Rien à raconter de spécial sur ce segment non plus. (A chaque fois que je marque cette phrase, 20 secondes plus tard je me rappelle de deux ou trois souvenirs et c’est parti pour 5 ou 6 paragraphes.. là, pour une fois je n’ai qu’un seul souvenir qui me revient.. et il n’est pas des plus intéressant).

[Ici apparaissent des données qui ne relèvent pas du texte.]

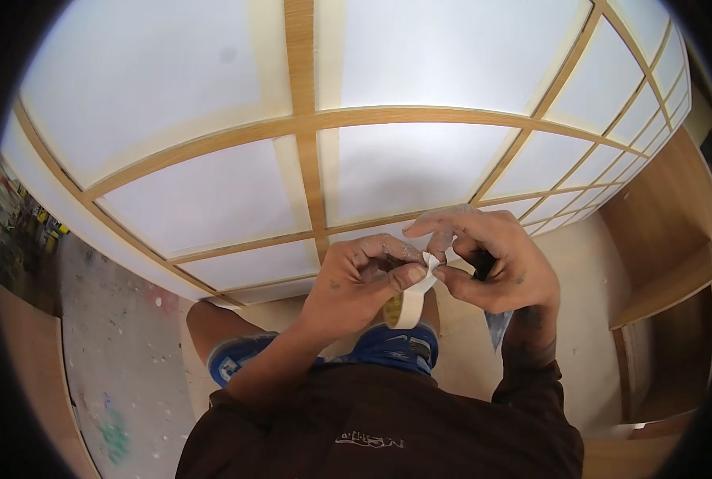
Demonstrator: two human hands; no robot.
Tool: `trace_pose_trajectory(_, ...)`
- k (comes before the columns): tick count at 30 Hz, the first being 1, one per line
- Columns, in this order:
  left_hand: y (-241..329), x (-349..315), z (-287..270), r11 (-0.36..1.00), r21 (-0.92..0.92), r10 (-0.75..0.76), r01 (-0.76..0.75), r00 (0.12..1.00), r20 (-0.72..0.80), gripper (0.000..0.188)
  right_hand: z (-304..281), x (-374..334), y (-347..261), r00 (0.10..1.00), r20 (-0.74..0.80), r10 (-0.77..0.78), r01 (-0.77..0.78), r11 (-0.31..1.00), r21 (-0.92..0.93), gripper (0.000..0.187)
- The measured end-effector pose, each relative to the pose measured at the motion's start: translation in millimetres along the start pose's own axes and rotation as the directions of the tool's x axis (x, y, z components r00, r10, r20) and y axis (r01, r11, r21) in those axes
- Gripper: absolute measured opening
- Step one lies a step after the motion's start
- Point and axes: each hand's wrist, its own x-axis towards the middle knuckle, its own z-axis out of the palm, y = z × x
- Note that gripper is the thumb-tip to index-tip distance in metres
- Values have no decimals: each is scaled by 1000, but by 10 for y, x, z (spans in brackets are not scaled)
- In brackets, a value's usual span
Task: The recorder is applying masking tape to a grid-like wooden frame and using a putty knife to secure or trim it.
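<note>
My left hand [364, 279] is closed with thumb and finger pinching a roll of masking tape [408, 310], whose pale loose end is crumpled between my hands. From the other side, the thumb and fingers of my right hand [495, 259] pinch that same end. Both hands have whitish smears on the fingers. A dark, bluish pointed thing [497, 329] shows below my right palm; its kind I cannot make out. The hands are in front of a white panel [404, 172] with a grid of wooden strips [304, 124], and pale tape bands run beside some of the strips.
Open wooden shelving [666, 279] stands at the right. On the left lies a grey, paint-spotted floor [132, 351], with a wooden board edge [32, 367] beyond it. Cluttered small items [24, 215] are at the far left. My legs are close against the panel's lower edge.
</note>
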Motion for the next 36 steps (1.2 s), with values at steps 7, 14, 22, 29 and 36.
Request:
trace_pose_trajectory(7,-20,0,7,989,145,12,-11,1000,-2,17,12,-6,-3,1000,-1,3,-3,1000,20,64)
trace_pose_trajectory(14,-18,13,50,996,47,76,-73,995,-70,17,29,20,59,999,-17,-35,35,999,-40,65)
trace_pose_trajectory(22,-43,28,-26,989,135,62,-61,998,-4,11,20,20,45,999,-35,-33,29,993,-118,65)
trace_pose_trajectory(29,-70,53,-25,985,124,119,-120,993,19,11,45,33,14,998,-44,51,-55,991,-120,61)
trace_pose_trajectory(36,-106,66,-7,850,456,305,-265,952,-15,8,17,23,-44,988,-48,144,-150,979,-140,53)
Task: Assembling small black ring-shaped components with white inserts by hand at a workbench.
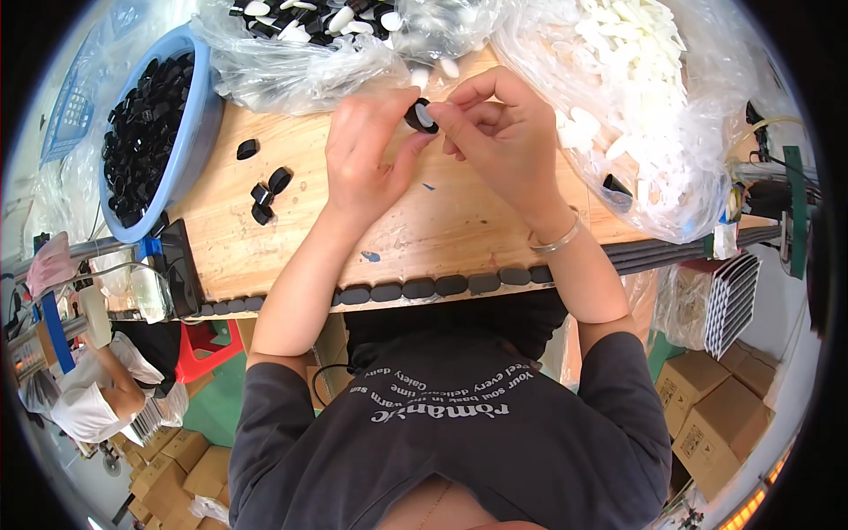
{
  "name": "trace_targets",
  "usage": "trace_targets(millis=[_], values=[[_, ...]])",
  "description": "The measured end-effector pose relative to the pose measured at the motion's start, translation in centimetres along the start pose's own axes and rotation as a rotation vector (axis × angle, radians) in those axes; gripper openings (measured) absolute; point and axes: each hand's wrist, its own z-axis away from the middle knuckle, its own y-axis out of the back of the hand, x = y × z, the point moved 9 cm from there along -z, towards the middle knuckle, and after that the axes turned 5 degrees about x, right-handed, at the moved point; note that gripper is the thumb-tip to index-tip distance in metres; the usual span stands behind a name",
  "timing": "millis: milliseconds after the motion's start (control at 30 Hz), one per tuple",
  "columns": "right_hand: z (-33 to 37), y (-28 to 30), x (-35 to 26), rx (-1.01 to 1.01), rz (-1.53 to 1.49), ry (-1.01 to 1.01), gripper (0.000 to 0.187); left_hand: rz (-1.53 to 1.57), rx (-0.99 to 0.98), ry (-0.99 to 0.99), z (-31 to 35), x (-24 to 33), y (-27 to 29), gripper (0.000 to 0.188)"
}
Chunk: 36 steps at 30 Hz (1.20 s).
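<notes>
Wooden desk (pixel 442 225), seen from above, with the person's two forearms entering from the lower edge. Along its far edge lie clear plastic bags: one of white oval pieces (pixel 636 53) at the right, one of mixed black and white pieces (pixel 309 26) at the centre. A blue basin (pixel 199 132) at the left end holds many small black caps. A row of black oval pieces (pixel 415 288) lines the near edge of the desk. Four loose black caps (pixel 265 190) lie on the bare wood between the basin and the hands.

Left hand (pixel 367 155): grip nearly closed, thumb and forefinger pinching a small black cap (pixel 420 117) from its left side. Right hand (pixel 508 132): grip likewise nearly closed, fingertips (pixel 442 115) pressed on the white oval insert (pixel 425 113) seated in the cap's open face. Both hands meet on this one piece, held above the desk near its far edge, just in front of the central bag. A thin bracelet (pixel 558 238) circles the right wrist.
</notes>
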Motion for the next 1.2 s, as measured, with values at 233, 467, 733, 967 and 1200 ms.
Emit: trace_targets(millis=[233, 467, 733, 967, 1200], values=[[0.0, 0.1, -0.2, 0.027, -0.058, 0.075, 0.015, -0.009, 0.026, -0.024, 0.1, 0.2, 0.1, 0.046], [0.6, -0.6, -1.7, 0.037, 0.218, 0.316, 0.014, -0.035, 0.057, -0.015, 0.0, 0.0, 0.5, 0.045], [1.3, -0.6, -3.2, 0.102, 0.319, 0.492, 0.015, -0.035, 0.073, -0.046, 0.0, 0.3, 1.0, 0.046], [1.3, -1.3, -3.0, 0.008, 0.270, 0.496, 0.010, -0.029, 0.081, -0.038, 0.0, 0.3, 1.2, 0.046], [1.6, -1.8, -3.0, -0.068, 0.301, 0.596, 0.017, -0.090, 0.082, -0.023, -0.2, -0.5, 1.4, 0.046]])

4 ou 5 km après le ravitaillement. Je vois un panneau « Poubelle à 400 M ». Je dis OUIIIIIIIIIIII !! Bravo l’organisation ! Enfin des poubelles en dehors d’une zone de ravitaillement. Cela fait bien deux ans que j’en rêve. Je me trimballe tout le temps mes déchets et ceux que je ramasse, que cela soit des gels ou des papiers d’emballage.. A chaque fois, aux ravitos, je suis tellement dans mon objectif de récupérer de l’eau que j’oublie souvent de les jeter. Là, c’est parfait. Ces poubelles tombent à point nommé. J’ai oublié de vider mes poches lors des quatre ravitaillements passés. Elles sont pleines et commencent à me gêner. Je prends le temps de m’arrêter et de tout jeter. C’est mineur me direz-vous de jeter proprement ces déchets. Mais pour moi, c’est important. Si seulement, on pouvait voir ce principe appliqué sur chaque course. Cela serait le rêve ! (A BON ENTENDEUR.. SALUT..).

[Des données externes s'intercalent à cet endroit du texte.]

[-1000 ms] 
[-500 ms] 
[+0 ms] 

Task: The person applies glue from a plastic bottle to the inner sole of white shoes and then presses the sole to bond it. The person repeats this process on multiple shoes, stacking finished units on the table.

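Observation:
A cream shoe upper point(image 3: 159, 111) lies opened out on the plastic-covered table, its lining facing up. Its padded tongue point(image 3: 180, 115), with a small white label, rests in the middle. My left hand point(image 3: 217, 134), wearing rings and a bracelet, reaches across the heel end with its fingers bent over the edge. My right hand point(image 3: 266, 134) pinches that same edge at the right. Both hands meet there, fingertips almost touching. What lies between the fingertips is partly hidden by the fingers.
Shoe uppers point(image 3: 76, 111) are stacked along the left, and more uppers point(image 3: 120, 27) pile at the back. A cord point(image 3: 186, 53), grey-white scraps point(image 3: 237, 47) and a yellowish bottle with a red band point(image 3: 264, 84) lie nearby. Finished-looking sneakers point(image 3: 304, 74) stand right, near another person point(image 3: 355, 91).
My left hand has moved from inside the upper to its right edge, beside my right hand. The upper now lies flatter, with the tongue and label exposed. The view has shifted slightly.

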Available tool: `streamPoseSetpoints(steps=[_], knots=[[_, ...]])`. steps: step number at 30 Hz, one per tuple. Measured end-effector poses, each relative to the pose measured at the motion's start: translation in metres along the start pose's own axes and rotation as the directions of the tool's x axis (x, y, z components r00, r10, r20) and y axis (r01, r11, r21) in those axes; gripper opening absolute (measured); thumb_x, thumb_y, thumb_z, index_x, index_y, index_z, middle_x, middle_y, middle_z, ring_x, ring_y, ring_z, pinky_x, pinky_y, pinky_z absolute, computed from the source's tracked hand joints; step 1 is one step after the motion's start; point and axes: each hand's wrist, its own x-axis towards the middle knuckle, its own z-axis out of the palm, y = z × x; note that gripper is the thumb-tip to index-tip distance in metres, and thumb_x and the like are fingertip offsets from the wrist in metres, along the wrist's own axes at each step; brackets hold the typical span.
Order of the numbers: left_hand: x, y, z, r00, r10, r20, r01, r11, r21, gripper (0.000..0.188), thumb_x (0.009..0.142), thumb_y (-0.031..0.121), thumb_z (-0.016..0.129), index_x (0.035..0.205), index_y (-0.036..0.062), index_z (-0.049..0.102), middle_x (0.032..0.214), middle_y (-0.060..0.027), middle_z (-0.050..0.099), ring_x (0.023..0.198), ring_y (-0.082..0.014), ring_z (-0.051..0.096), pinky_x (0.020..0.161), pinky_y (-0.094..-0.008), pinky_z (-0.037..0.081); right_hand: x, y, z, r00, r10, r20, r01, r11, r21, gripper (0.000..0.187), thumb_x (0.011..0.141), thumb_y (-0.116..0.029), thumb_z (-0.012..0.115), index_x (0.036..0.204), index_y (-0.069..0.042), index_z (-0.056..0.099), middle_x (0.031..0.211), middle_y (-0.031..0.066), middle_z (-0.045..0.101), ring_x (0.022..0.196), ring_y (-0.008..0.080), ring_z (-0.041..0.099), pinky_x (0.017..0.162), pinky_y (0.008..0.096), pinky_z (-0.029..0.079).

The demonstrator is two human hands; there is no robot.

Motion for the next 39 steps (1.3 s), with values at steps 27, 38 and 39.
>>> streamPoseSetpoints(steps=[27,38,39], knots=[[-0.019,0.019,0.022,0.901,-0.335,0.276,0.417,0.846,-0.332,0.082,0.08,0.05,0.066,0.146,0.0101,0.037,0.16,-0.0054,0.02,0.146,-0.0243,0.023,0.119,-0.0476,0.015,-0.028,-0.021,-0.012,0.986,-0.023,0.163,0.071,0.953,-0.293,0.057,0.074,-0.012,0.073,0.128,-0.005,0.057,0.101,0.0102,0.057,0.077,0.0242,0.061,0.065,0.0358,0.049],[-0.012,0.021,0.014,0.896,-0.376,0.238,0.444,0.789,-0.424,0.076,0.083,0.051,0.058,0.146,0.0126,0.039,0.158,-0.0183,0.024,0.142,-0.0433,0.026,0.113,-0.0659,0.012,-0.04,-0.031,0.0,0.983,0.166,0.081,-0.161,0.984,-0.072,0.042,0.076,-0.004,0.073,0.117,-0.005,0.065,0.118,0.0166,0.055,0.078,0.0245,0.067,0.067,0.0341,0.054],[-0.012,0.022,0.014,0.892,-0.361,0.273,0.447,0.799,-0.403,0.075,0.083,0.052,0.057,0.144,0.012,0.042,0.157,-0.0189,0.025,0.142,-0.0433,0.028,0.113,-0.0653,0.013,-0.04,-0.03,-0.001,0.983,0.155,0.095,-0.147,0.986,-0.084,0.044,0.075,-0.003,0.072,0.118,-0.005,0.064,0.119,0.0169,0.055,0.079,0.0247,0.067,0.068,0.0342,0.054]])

Chose promis. Chose due. Je n’ai pas d’autres paragraphes qui me viennent à l’esprit. Je pourrais inventer des rencontres.. inventer des pensées.. mais je n’ai rien à vous offrir de vraiment vécu. Simplement à vous raconter, comme à chaque récit, que je cours, et que je cours encore.

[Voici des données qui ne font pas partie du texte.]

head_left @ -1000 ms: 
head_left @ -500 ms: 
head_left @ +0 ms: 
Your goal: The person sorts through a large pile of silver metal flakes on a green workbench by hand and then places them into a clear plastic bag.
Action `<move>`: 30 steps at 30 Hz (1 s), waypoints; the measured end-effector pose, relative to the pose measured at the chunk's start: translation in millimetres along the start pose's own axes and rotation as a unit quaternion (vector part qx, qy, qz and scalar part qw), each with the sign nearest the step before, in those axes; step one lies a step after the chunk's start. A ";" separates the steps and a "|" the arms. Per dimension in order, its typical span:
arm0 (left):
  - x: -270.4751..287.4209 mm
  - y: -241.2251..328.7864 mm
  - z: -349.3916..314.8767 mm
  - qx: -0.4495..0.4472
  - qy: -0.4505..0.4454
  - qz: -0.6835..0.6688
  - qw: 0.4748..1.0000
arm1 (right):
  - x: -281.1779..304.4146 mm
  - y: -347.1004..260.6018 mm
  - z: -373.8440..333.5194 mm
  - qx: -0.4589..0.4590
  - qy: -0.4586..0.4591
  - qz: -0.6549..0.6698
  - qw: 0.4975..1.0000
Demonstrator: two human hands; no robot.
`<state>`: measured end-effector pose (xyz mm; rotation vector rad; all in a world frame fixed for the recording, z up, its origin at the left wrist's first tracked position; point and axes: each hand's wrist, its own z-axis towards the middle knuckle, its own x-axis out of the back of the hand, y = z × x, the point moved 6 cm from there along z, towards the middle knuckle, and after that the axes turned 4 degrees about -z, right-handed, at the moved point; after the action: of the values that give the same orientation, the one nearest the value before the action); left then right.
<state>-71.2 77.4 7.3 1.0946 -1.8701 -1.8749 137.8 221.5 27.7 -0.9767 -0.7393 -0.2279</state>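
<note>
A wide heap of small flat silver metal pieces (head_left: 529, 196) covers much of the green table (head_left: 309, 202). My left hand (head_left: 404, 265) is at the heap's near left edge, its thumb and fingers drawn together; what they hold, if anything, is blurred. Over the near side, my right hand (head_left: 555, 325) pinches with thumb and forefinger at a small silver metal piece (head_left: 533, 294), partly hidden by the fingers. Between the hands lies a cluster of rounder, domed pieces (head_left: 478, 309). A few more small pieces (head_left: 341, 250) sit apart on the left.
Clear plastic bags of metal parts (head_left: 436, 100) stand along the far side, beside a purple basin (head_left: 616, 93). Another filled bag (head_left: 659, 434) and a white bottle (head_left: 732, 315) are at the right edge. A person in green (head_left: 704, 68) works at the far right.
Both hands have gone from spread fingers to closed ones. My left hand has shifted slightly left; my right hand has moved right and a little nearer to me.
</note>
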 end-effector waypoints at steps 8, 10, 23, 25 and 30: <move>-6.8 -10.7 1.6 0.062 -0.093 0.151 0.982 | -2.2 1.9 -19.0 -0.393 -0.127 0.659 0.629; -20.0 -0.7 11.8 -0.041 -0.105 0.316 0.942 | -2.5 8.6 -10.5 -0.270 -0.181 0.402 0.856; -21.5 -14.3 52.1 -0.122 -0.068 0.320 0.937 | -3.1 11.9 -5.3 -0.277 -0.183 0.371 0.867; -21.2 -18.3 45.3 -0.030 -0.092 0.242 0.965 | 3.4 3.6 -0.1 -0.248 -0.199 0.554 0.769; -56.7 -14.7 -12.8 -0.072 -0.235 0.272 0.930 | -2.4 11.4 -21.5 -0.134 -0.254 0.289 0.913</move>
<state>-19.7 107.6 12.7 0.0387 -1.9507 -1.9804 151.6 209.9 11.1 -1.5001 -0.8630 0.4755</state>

En arrivant aux abords du ravitaillement de Chaponost.. (Aaaaaaaaah.. peu être que j’ai quand même un petit souvenir qui traine… MOUAHAHAHAHAHAHAAHAHAH), je me rappelle que des caméras sont présentes à l’entrée. J’ai envie de faire un salut magistral avec ma Casquette. Petit oubli de ma part, j’ai une PETZL accrochée sur la casquette avec un fil qui part dans mon sac pour ne pas avoir à porter le poids de la batterie sur la tête. Me voilà donc, 10 mètres avant la porte. Je soulève d’un coup ma Casquette.. et je sens une résistance.. Le con.. J’essaie de faire quand même quelque chose.. Je sautille en faisant une petite virgule du talon.. Je m’imagine déjà bien ridicule sur les vidéos. Bordel.. J’aurai du y penser avant.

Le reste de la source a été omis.